I don’t know the first thing about hockey, but I’m a big believer in the power of horror. The trailer for Wayne Harry Johnson Jr.’s Ahockalypse convinced me that I could walk away from the final product none the wiser on the sport of hockey per se–but with a huge grin indicative of time well spent. Unfortunately, that wasn’t the case. No matter how many swings Ahockalypse takes in its brisk hour and fifteen minute run time, it misses its shot time and time again.
That’s not to say it’s without success. I’ll admit that blow after blow of lowbrow one liners eventually wore me down and extracted a genuine chuckle or two from me. I’m ashamed, but yeah–Ahockalypse is actually kinda funny. Kinda. Sometimes. That said, any comedic success is typically ran into the ground shortly thereafter or lingers for far too long.
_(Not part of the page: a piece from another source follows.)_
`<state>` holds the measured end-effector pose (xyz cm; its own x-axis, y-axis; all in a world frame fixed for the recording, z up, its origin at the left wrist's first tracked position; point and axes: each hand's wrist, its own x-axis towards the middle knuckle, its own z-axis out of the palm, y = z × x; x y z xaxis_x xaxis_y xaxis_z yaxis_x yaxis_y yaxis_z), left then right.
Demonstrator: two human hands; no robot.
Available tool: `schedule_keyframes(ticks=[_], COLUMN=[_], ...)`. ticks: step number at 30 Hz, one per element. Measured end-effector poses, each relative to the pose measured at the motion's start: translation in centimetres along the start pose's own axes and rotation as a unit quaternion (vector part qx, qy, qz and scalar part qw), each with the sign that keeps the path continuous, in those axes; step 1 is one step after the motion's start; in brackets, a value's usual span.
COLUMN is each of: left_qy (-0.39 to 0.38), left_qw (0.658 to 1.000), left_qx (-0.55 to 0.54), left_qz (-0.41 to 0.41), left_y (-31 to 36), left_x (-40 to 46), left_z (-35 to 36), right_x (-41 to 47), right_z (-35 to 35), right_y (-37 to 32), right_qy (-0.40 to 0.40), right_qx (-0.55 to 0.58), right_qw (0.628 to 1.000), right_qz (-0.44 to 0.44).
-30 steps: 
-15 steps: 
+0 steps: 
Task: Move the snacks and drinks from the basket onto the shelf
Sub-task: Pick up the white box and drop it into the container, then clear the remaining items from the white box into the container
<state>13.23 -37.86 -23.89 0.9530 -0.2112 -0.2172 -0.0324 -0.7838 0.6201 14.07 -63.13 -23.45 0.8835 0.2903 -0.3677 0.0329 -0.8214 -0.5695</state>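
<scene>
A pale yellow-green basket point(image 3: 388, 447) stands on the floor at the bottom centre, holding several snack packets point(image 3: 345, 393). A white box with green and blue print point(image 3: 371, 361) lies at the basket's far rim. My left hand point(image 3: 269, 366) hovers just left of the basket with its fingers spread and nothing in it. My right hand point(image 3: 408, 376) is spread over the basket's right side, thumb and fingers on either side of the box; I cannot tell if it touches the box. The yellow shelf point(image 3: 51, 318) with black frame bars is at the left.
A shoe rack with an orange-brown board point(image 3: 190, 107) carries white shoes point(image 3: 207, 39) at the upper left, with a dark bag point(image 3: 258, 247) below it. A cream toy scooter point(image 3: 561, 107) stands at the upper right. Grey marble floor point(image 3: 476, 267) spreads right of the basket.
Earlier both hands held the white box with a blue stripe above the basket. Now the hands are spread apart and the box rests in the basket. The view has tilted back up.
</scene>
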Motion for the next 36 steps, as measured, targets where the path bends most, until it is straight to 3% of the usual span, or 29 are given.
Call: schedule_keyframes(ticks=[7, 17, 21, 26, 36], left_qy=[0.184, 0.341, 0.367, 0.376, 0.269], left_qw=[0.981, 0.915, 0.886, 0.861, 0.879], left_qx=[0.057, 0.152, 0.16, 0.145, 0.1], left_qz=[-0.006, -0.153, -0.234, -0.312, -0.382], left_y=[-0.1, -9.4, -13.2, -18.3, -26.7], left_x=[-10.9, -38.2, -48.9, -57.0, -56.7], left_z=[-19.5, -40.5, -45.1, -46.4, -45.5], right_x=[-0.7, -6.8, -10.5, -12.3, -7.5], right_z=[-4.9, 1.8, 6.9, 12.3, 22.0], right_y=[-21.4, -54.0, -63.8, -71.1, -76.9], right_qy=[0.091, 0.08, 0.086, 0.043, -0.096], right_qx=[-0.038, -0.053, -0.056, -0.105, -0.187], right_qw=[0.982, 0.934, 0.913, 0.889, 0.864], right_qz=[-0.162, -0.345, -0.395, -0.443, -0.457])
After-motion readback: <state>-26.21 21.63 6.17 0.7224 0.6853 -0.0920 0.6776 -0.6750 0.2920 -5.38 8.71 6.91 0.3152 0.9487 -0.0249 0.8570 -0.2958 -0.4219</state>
It’s a strategy that feels particularly painful with the compact runtime and leaves the end result feeling even more hollow than you’d already expect when pressing play on a movie called Ahockalypse.
Aesthetically, things are far from impressive. Lighting and white balance suffer greatly on interior shots, shot composition is all over the place, and almost all blood comes in the form of CGI overlays. And for a film that’s about the Zombie Apocalypse, it’s surprisingly light on zombies… or apocalypse. Viewers typically follow a group of survivors running from one empty location to another while taking breaks for comedic pitches. These moments do well to keep the narrative on the tracks, but it’s all so thin that there are few connections to characters or meaningful ramifications for the decisions they make. That problem is only compounded by fairly poor performances turned in by all involved.
It helps that Ahockalypse makes no attempt to take itself seriously, but not even a relatively charming sense of selfawareness can save this one. With very little to offer horror fans, and even less to those outside the genre, your best bet is to avoid this one altogether.
Ahockalypse is available on digital platforms August 17th.